▸ Source data
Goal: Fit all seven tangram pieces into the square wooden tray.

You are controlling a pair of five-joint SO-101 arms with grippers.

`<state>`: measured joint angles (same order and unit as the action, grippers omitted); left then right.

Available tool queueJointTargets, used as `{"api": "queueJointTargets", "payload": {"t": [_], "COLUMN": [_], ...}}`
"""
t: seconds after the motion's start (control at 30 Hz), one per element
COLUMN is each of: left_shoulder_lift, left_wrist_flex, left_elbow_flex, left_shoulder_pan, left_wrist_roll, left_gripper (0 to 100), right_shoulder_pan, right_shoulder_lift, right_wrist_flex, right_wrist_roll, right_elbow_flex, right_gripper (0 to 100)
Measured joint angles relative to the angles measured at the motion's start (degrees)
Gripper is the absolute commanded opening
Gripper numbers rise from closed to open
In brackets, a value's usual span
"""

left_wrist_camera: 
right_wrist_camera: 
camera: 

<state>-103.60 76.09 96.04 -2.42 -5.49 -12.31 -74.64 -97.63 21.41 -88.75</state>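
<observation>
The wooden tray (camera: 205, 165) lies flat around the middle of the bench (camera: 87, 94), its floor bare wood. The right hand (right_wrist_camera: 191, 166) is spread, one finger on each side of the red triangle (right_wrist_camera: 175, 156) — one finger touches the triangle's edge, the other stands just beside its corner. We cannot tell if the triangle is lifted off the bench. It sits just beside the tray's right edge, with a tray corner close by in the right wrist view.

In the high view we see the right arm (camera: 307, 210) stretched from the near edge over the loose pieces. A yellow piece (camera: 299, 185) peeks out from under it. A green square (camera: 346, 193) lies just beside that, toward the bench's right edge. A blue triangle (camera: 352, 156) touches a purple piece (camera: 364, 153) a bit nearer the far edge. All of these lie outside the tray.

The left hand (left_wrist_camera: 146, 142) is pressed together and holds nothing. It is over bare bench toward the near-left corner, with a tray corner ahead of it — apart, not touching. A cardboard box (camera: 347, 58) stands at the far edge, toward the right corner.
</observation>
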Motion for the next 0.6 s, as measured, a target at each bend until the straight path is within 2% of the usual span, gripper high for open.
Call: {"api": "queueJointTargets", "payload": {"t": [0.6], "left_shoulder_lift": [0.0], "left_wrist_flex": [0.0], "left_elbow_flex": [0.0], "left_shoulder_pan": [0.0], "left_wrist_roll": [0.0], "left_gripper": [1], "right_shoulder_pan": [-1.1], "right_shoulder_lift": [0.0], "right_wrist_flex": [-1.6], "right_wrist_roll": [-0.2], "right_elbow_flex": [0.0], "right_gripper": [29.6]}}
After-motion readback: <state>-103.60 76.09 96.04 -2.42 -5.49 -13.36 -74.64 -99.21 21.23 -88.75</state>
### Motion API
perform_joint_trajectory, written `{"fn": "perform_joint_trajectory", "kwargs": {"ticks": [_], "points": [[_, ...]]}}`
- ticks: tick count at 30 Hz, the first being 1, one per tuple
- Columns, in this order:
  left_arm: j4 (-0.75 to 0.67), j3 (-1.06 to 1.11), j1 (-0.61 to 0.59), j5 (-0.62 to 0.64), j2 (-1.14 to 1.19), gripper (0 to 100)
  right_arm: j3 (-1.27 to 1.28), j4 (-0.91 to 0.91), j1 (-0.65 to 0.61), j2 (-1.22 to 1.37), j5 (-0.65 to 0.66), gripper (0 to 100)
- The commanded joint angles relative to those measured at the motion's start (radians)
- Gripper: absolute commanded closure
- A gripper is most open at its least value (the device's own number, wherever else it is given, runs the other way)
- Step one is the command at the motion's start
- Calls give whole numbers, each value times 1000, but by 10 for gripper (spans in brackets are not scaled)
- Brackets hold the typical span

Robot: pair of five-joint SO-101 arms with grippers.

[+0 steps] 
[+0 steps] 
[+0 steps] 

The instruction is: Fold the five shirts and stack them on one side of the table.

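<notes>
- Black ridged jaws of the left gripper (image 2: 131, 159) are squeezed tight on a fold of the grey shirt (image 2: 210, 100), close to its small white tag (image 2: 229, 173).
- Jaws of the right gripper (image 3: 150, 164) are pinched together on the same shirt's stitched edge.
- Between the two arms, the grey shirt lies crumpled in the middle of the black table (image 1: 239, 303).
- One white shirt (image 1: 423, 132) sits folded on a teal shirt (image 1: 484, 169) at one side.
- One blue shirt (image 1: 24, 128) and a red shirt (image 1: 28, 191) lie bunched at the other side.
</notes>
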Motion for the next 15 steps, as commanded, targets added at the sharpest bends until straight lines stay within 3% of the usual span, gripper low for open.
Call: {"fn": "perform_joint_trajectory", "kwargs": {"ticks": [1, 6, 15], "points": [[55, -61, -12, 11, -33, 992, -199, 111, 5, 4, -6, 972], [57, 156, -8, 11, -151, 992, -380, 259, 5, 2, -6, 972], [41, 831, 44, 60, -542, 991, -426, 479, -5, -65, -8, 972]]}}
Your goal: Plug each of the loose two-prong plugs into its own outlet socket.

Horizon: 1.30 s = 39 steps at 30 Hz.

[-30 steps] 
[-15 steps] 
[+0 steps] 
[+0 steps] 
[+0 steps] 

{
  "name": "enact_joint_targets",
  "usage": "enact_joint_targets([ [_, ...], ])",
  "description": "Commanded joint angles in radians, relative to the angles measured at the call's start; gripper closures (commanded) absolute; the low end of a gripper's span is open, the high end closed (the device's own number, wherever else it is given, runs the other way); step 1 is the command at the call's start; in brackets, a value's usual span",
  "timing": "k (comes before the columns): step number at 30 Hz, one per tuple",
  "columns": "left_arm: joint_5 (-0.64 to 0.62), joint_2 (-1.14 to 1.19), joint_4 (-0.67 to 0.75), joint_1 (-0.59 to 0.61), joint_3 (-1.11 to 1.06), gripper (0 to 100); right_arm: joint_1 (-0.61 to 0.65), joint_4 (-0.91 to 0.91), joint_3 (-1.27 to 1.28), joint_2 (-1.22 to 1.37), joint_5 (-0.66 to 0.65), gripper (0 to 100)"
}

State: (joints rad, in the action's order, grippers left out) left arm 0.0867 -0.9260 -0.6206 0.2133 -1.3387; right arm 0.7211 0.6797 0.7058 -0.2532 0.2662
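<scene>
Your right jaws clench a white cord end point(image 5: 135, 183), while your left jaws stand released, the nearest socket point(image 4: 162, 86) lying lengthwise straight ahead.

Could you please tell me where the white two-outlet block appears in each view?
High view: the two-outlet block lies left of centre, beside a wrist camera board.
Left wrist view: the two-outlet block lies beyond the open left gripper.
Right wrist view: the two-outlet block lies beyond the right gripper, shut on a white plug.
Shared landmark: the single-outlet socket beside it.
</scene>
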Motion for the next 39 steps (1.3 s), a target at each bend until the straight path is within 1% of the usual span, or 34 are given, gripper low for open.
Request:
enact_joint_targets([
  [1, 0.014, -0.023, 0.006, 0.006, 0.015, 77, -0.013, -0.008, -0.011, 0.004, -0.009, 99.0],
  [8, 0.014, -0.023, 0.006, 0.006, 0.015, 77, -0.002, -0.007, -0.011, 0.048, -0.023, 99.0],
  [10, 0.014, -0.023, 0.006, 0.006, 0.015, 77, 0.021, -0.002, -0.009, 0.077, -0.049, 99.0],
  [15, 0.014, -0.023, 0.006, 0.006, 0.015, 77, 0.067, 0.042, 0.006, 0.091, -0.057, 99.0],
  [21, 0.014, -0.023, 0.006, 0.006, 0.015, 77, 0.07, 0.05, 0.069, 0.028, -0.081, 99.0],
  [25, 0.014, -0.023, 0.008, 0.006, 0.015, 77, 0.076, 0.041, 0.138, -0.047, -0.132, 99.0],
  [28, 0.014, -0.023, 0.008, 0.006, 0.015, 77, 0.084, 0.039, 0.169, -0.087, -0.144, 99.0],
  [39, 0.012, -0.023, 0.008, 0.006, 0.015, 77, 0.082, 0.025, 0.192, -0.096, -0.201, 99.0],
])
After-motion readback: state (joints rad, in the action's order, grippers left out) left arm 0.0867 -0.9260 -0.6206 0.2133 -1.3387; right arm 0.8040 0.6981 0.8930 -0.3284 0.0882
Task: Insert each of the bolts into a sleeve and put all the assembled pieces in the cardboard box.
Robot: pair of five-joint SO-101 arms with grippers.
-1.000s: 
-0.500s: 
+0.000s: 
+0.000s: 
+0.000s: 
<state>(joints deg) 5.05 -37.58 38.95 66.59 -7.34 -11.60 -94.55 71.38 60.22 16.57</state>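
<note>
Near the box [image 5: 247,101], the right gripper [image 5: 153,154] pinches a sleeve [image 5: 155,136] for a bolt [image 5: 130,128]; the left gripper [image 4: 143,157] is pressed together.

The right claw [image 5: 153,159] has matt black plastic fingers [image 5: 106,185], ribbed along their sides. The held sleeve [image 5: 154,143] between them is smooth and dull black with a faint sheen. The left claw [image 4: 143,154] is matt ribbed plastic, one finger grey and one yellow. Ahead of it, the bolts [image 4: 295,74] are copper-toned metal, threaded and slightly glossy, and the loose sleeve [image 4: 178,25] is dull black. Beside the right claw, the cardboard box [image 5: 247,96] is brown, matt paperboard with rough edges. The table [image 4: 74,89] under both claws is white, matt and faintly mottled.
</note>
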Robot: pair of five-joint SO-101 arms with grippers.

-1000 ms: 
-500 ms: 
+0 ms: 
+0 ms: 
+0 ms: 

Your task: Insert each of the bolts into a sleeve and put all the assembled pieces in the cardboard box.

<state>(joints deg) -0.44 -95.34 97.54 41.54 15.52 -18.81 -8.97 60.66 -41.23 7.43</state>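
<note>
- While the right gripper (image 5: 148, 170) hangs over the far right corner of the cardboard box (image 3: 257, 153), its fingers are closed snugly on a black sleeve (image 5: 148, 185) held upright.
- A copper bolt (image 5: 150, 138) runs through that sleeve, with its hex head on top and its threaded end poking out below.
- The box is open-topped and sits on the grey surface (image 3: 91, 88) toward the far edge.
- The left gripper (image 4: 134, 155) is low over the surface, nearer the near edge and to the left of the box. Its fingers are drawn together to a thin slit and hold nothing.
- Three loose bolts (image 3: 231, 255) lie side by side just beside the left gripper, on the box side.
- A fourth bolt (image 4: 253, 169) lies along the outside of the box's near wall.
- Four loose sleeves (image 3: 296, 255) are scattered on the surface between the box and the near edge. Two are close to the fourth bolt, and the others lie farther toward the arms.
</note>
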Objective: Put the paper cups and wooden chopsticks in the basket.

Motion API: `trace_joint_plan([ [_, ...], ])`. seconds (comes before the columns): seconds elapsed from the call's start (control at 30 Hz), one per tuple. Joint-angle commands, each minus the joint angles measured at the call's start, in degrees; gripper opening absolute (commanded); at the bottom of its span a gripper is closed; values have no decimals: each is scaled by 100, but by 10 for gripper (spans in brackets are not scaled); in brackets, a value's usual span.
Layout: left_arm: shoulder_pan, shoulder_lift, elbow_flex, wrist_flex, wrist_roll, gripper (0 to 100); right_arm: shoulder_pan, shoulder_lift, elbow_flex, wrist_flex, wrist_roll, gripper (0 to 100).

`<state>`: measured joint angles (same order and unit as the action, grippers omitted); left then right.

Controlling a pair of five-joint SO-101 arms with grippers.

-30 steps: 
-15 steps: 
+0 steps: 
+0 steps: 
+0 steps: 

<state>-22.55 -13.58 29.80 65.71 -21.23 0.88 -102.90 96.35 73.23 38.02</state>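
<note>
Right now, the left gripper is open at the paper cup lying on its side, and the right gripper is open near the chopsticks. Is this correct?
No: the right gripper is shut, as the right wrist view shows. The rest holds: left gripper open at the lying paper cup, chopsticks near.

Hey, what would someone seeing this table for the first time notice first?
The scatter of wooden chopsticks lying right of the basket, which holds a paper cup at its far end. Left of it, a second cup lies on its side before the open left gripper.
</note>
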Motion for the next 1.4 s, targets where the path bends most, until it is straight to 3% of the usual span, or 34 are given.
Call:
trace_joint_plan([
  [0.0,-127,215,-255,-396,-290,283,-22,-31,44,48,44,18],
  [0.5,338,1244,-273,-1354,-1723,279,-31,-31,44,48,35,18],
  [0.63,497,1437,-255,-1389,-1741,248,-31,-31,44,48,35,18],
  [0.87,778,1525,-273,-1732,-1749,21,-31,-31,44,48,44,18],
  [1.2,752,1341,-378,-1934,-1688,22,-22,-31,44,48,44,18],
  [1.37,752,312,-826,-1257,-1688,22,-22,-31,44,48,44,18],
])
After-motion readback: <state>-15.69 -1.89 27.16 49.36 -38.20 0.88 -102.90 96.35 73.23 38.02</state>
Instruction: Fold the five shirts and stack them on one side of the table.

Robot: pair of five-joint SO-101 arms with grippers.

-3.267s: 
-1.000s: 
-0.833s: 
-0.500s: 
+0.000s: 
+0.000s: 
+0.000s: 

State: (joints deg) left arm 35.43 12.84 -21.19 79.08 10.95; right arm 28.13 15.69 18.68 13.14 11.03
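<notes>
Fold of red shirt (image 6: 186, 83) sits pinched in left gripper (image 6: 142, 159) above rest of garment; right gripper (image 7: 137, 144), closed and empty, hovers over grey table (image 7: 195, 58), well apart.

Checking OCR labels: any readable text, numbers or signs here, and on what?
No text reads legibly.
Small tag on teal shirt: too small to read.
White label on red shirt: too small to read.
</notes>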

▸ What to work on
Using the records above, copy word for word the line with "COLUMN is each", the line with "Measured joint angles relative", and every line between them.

▸ Task solution
COLUMN is each of: left_shoulder_lift, left_wrist_flex, left_elbow_flex, left_shoulder_pan, left_wrist_roll, left_gripper (0 to 100), right_shoulder_pan, right_shoulder_lift, right_wrist_flex, right_wrist_roll, right_elbow_flex, right_gripper (0 to 100)
Measured joint angles relative to the angles measured at the motion's start (degrees)

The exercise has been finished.